- Task to carry out:
Filter the material, keeping only lines with the word "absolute".

- Exercise data:
****************

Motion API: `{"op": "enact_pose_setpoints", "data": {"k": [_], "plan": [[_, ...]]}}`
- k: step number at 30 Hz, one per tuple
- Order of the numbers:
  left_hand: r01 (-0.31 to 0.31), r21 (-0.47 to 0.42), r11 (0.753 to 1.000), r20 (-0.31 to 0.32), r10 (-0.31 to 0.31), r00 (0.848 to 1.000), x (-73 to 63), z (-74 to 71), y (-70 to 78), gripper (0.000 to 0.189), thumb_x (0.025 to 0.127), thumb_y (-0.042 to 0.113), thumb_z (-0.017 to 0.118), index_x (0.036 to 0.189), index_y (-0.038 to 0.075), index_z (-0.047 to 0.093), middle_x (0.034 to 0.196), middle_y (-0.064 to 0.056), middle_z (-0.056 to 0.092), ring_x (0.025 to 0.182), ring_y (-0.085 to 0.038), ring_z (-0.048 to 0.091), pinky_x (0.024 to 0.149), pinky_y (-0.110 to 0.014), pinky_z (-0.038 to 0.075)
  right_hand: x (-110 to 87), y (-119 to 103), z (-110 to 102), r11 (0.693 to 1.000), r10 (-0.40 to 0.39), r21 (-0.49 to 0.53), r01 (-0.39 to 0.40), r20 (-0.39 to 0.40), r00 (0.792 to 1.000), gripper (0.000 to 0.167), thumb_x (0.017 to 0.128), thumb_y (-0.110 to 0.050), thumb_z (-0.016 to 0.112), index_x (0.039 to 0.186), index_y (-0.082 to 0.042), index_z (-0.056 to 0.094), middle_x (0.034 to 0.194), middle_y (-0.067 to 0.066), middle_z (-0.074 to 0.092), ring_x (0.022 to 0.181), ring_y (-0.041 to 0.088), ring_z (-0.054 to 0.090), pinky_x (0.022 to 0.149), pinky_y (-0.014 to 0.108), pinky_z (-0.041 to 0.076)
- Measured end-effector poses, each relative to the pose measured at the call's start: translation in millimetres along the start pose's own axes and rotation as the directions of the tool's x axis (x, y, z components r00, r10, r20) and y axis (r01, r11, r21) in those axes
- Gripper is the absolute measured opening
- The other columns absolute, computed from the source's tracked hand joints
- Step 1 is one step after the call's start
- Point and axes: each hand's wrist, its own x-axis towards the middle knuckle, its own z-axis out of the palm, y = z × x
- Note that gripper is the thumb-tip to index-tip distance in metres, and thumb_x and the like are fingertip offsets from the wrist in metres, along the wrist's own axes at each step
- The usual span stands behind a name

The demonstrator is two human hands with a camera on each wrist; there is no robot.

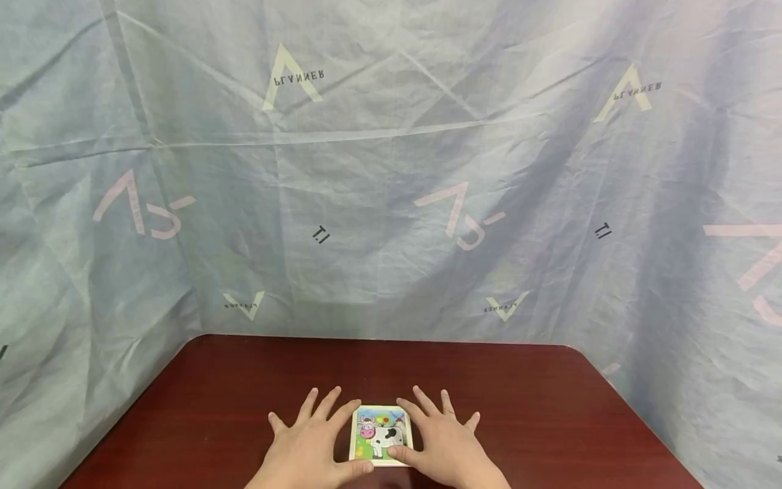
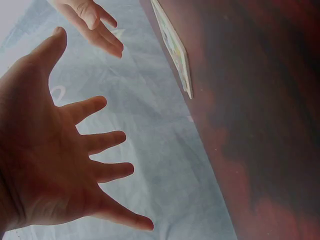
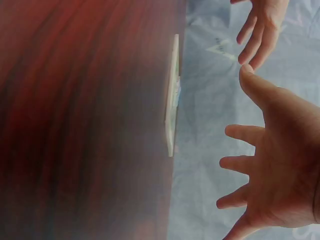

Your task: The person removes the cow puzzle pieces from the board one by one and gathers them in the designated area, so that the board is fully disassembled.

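A small square cow picture puzzle [image 1: 383, 433] in a pale frame lies flat on the dark red table. From the head view, my left hand [image 1: 308, 441] is at its left side and my right hand [image 1: 446, 438] at its right, both with fingers spread. The wrist views show both hands raised above the tabletop, apart from the puzzle. Seen nearly edge-on, the puzzle [image 2: 175, 50] is beyond the left palm [image 2: 50, 145]. In the right wrist view the puzzle [image 3: 172, 100] has a slightly raised bit on its face, and the right palm [image 3: 280, 165] holds nothing.
The glossy table [image 1: 244, 380] has rounded far corners. Grey-blue cloth [image 1: 379, 204] printed with letters hangs behind it and along both sides, close to the table's edges.
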Motion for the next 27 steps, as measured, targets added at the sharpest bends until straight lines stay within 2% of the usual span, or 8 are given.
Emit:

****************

- Task result:
- Gripper is the absolute measured opening
- The other columns absolute, computed from the source's tracked hand joints

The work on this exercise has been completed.